When photographing the fishes/collecting the scans, I noticed that they did use a sort of symbol, either an "X" or some other shape. This was may likely be used to create a standard size comparision for each fish and to maintain a sense of consistency/accuracy for future reproduction. However, without a key/description, I can't be absolutely certain what each column label is representing. Moreover, some of the recorded data is missing this input value, which again points to the rather lack of completeness of data on some parts.

**5. What are the variables that are most interesting to you? At some point you will need to refine the scope of your project. You likely cannot explore ALL the data. Are their questions about the that are particularly interesting to you? Questions can either be about the quality of the data or of biological significance.**

I would love to figure out where each species of fish is located at (and add to the data) since the provided data is not available, and see where, geographically, majority of a specific species or genus are most commonly found. I realize that most (if not all) of the fish data have been imported from iDigBio, so I could look into that and figure out/gather geographical data that corresponds to the data provided from MorphoSource. And perhaps in response to the quality of the data, I maybe find out information and propose what some of the missing data is? 

Another thing that I would really love to learn how to create visualizations of the data. So it might be interesting to create a visual or map geographically where the fish species are found at, with larger clusters on the more populated aeas of the map. I want to see how else I can visualize the data as well. 

On a side note, I'm actually curious as to when majority of the information was recorded/scanned.
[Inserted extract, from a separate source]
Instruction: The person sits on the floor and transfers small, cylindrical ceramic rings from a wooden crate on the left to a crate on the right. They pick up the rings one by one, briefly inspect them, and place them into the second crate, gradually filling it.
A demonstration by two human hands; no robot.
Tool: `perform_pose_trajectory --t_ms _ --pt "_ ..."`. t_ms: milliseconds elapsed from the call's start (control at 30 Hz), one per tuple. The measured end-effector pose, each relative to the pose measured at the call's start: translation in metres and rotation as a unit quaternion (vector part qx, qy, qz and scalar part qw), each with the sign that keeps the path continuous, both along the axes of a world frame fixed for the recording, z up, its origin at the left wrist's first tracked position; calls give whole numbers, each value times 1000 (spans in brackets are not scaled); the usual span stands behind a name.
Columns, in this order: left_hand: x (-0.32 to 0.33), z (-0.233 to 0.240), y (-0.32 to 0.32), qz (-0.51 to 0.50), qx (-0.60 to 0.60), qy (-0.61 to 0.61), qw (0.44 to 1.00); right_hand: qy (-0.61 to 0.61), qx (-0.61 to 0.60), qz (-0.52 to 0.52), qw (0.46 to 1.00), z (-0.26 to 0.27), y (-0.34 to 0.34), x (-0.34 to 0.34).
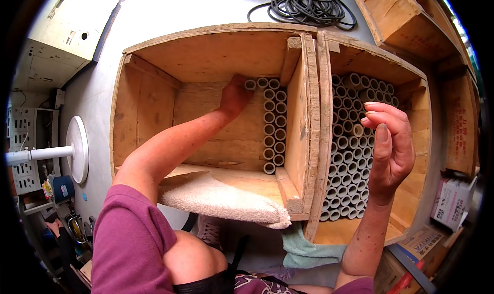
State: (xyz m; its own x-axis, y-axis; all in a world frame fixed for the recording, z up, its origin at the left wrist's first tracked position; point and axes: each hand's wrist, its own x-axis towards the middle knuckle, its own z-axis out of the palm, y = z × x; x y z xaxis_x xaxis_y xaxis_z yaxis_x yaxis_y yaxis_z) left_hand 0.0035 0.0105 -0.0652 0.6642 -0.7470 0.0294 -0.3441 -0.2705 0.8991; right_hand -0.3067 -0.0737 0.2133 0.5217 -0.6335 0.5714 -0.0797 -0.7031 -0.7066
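Observation:
Inside the left wooden crate, my left hand grips a short grey tube standing on end near the far wall. Beside it, two columns of upright grey tubes run along the crate's right wall. My right hand is raised over the right wooden crate, its fingers curled and apart from the thumb, with nothing visible between them. Below that hand, many upright grey tubes are packed close together, partly hidden by the hand and forearm. Some at the far side stand higher than the others.
A cream towel covers part of the left crate's near edge, and a green cloth hangs by the right crate. Coiled black cable lies on the floor beyond. More wooden crates and cardboard boxes stand at right.

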Motion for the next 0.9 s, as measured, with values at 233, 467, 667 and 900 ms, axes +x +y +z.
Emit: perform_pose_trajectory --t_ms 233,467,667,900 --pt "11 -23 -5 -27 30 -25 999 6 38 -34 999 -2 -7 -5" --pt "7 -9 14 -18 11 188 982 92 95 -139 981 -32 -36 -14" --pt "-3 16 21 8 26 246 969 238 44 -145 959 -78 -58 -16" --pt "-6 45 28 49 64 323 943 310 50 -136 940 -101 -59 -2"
That is, were most of the fishes scanned during 2018, or earlier dates. . .or was the data collection consistent throughout the years.

**6. Reiterate what skills you particullarly interested in learning. Do you see a clear path from this database to level up on those skills?**

I'm particularly interested in learning different visualization techniques. From this database, I'm hoping I can aggregate the data and try out different representations of the (limited) but provided data. Though, because there is a limited amount of data pertaining to the fishes themselves, I may have to look for another dataset to continue my research. But regardless, I do want to play around with matplotlib (especially how to use/import their basemap so that I could potentiall create a symbol map for a particular fish species) and d3js (which is a javascript library used to manipulate documents and create visualizations).

Another thing, I might want to try out is to perhaps create a k-NN classfier (or related tools) to identify/fill in the missing blanks in the data. But this might be hard since there's not much data about the physical appearance of the fish itself, so it'll be hard to collect features to test out this mechanism. 

**7. If you are having a hard time understanding how to handle the data, is there a clear path for learning how? Is there something that could be done to the data on the database side that would make your life easier when using this data? Do you wish it was in json over XML? Do you wish that there was a tool in Python that would connect to the database? Did you find the documentation incredibly hard to follow? What are some things you googled that helped you? What are the things you googled that had no answer but wish there was?**

I would say that cleaning up some of the data would definitely be very helpful in seeing the different types of data and relationships. I did also have to look up some of the scanner data since I wasn't familiar with the types of tools that they used to record the data. And, I did mention this previously, but a key/documentation would be nice to have so that I know exactly what each column label is referring to. And I actually wish there was more information about the fish besides it's genus/family/etc. For example, info on the weight, color, size, etc might be helpful.